WORK TO COMPLETE >> The answer must reproduce exactly the lines from the one with "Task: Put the" through the end of the material, and it must contain no pictures.

THE DATA >>
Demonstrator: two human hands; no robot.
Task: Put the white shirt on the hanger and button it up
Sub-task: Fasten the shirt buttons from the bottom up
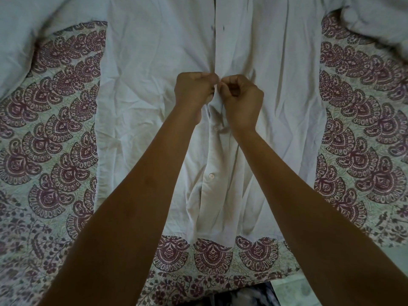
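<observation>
head view: the white shirt (pixel 276 89) lies flat across the centre of the frame on a patterned bedspread (pixel 55 133). the left hand (pixel 194 89) and right hand (pixel 241 100) both pinch its placket at mid-frame. the placket looks closed above them, while a lower button (pixel 211 175) seems still undone. no hanger shows.

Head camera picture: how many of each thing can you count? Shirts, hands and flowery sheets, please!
white shirt: 1
hands: 2, the left hand and the right hand, both pinching the shirt's front edge
patterned sheet: 1
Total: 4
</observation>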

WRITTEN SOLUTION >>
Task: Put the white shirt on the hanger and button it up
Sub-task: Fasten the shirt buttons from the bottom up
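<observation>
head view: the white shirt (pixel 276 89) lies flat across the centre of the frame on a patterned bedspread (pixel 55 133). the left hand (pixel 194 89) and right hand (pixel 241 100) both pinch its placket at mid-frame. the placket looks closed above them, while a lower button (pixel 211 175) seems still undone. no hanger shows.

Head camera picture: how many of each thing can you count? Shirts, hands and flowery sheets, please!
white shirt: 1
hands: 2, the left hand and the right hand, both pinching the shirt's front edge
patterned sheet: 1
Total: 4
</observation>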

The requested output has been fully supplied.